David: About two or three times a year someone asks me this question, 'Summarize Ramana Maharshi's life and teachings in a few words for people who know little or nothing about him'. It's always hard to know where to start with a question like this.
Let me say first that Ramana Maharshi was one of the most highly regarded and widely respected spiritual figures that twentieth-century India produced. I can't think of any other candidate who is as persistently held out to be an example of all that is best in the Hindu spiritual tradition. Everyone reveres him as the perfect example of what a true saint and sage ought to be.
How did this come about? While he was still in his teens Sri Ramana underwent a remarkable, spontaneous experience in which his individuality died, leaving him in a state in which he found his true identity to be the Self, the immanent and transcendent substratum. It was a permanent awakening that was truly remarkable because he had not previously had any interest in spiritual matters. He left his family home a few weeks later, without telling anyone where he was going, and spent the remainder of his life at the foot of Arunachala, a holy mountain and pilgrimage center that is about 120 miles south west of Chennai.
After a few years there - a period in which he was largely oblivious to the world and his body - he began to attract devotees because there was a spiritual radiance emanating from him that many people around him experienced as peace or happiness. This, I think, is the secret of his subsequent fame and popularity. He didn't get a reputation for being a great sage because of what he did or said. It came about because people, who arrived at his ashram with all kinds of questions and doubts, suddenly found themselves becoming quiet, peaceful and happy in his presence. There was a continuous, benign flow of energy coming off him that somehow evaporated the mental anxieties and busy minds of the people who came to see him. He didn't ask people to come. People just came of their own accord. A 19th century American author once wrote that if you invent a better mousetrap, even if you try to hide yourself in the woods, people will beat a path to your door. People beat a path to Sri Ramana's door - for many years he lived in very inaccessible places - because he had something far better than an improved mousetrap to offer; he had a natural ability to induce peace in the people around him.
Let me expand on this because this is the key to understanding both his state and the effect he had on other people. When he had his final experience at the age of sixteen, his mind, his sense of being an individual person vanished forever, leaving him in a state of unassailable peace. He realized and understood that this was not some new experience that was mediated by and through his 'I', his sense of being an individual person. It was, instead, his natural state, something that is there all the time, but which is only experienced when the mind and its perpetual busy-ness is absent. By abiding in this natural and effortless state of inner silence he somehow charged up the atmosphere around him with a healing, quietening energy. People who came to see him spontaneously became happy, peaceful and quiet. Why?

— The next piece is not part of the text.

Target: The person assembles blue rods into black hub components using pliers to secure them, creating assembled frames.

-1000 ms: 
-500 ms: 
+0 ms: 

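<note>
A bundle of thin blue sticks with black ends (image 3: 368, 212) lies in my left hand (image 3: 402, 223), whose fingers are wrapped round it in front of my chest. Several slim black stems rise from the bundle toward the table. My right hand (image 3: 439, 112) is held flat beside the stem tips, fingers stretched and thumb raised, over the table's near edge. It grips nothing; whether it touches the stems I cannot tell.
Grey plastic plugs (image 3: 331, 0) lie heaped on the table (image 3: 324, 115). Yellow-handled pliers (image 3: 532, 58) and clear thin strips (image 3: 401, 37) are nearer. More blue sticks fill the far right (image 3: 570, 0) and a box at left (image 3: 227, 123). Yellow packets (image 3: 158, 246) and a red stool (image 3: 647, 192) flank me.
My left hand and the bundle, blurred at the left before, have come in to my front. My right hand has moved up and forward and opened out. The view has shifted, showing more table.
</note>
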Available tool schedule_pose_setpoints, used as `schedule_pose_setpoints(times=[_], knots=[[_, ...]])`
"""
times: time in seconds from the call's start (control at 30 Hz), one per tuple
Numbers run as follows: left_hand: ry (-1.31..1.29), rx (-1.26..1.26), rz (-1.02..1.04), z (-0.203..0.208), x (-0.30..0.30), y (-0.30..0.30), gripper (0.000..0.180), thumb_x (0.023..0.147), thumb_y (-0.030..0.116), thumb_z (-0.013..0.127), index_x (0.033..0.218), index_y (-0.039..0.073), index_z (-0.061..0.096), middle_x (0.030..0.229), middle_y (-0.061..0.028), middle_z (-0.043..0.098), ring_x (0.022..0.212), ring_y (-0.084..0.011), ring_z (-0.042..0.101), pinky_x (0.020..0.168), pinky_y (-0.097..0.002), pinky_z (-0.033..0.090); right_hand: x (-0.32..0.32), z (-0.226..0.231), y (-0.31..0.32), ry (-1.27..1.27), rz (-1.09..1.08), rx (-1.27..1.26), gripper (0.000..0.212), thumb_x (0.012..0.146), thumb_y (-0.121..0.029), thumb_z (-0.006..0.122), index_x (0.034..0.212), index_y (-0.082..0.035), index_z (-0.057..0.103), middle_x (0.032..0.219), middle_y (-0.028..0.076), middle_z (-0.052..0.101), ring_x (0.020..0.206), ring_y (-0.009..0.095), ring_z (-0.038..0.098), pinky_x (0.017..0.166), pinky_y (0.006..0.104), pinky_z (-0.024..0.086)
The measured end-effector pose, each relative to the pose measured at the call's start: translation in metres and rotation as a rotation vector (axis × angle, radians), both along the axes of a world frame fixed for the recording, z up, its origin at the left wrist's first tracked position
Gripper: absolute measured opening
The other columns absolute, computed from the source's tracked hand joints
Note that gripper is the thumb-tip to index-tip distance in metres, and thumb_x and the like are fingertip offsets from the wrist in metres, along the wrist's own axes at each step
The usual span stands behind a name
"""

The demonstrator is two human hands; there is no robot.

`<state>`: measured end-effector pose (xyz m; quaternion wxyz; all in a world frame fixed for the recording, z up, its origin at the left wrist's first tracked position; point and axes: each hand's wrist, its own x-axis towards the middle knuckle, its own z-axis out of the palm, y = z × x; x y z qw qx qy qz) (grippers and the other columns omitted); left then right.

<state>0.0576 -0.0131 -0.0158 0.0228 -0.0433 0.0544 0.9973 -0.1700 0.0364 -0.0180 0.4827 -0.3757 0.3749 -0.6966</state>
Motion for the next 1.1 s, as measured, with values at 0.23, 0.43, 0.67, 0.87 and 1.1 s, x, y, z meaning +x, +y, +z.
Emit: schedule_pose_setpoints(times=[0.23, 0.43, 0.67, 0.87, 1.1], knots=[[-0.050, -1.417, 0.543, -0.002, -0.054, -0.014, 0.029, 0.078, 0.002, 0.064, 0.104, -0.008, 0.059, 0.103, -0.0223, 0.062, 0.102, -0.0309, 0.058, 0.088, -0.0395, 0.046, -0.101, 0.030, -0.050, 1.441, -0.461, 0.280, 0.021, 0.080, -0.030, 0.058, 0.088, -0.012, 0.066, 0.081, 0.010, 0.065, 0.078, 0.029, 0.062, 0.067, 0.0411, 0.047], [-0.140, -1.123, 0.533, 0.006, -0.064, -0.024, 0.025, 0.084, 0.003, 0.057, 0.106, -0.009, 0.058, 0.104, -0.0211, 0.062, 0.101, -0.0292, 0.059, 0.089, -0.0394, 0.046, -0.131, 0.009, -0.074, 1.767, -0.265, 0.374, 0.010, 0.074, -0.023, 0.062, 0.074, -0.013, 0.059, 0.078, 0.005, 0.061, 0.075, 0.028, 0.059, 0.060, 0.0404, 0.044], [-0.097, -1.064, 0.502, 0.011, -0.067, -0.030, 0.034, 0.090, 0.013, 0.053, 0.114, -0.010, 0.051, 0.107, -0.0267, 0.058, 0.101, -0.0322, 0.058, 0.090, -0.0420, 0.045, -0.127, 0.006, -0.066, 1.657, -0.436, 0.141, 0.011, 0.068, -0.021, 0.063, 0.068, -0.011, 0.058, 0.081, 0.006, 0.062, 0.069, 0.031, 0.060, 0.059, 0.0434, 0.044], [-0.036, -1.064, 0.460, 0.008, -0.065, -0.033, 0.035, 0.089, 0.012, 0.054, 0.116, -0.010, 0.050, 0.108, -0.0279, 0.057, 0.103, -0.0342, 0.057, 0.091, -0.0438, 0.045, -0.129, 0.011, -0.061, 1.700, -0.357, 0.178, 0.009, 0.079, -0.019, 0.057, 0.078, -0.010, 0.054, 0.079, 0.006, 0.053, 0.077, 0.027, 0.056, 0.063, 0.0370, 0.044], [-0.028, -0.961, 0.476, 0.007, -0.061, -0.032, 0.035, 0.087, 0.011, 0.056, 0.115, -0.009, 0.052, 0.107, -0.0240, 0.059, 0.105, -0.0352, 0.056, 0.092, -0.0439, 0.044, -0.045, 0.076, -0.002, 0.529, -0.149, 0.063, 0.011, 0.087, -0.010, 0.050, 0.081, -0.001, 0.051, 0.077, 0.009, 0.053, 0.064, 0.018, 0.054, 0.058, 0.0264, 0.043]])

Because Sri Ramana himself was effortlessly broadcasting his own experience of happiness, peace and quietude in such a way that those people who were around him got an inner taste, an inner flavor of this natural state that is inherent to all of us. I should say that this power was not restricted to his physical vicinity, although it did seem to be stronger there. People who merely thought about him wherever they happened to be discovered that they could experience something of this peace simply through having this mental contact with him.
So, having given that background, I can now answer the question: 'Who was Ramana Maharshi and what were his teachings?'
Sri Ramana Maharshi was a living embodiment of peace and happiness and his 'teachings' were the emanations of that state which helped other people to find and experience their own inner happiness and peace.

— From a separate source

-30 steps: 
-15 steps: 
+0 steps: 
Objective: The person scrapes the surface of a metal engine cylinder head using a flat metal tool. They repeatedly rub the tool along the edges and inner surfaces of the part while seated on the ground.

If all this sounds a little abstract, let me tell you a story that was passed on to me by Arthur Osborne's daughter. In the 1940s their house was a kind of dormitory for all the stray foreigners who couldn't find anywhere else to stay near Sri Ramana's ashram. A miserable, crabby women appeared one evening, having been sent by the ashram. They put her up, gave her breakfast and sent her off to see Sri Ramana the next morning. She came back at lunchtime looking absolutely radiant. She was glowing with happiness. The whole family was waiting to hear the story of what happened, but she never said anything about her visit to the ashram. Everyone in the house was expecting some dramatic story: 'He looked at me and this happened,' or 'I asked a question and then I had this great experience.' As the lunch plates were being cleared away, her hosts could not contain their curiosity any longer.

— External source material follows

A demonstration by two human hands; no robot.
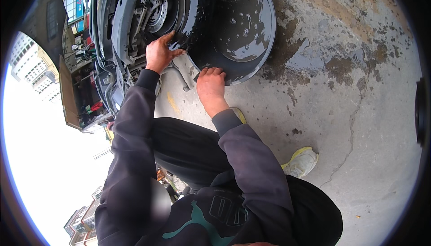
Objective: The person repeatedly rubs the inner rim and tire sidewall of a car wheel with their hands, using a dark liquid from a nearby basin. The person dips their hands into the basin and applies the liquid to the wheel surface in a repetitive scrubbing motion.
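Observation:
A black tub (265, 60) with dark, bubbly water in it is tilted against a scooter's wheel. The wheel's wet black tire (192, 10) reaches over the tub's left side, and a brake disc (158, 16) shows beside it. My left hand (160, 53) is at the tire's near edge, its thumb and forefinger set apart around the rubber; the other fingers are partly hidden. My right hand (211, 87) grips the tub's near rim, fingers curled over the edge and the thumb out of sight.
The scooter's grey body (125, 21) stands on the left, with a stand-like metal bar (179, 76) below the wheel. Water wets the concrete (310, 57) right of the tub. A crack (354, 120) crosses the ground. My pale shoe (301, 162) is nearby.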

'What happened?' asked one of them. 'What did Bhagavan do to you? What did he say to you?'
The woman looked most surprised. 'He didn't do anything. He didn't say anything to me. I just sat there for the whole morning and then came back for lunch.'
She had been just one new person sitting in a crowd of people, but the power coming off Sri Ramana had been enough to wash away a lifetime of depression, leaving her with a taste of what lay underneath it: her own inherent, natural happiness and peace.
Sri Ramana knew that transformations such as these were going on around him all the time, but he never accepted responsibility for them. He would never say, 'I transformed this woman'. When he was asked about the effect he was having on people, he would sometimes say that by continuously abiding in his own natural state of peace, a sannidhi, a powerful presence, was somehow created that automatically took care of the mental problems of the people who visited him. By abiding in silence as silence, this energy field was created, a field that miraculously transformed the people around him.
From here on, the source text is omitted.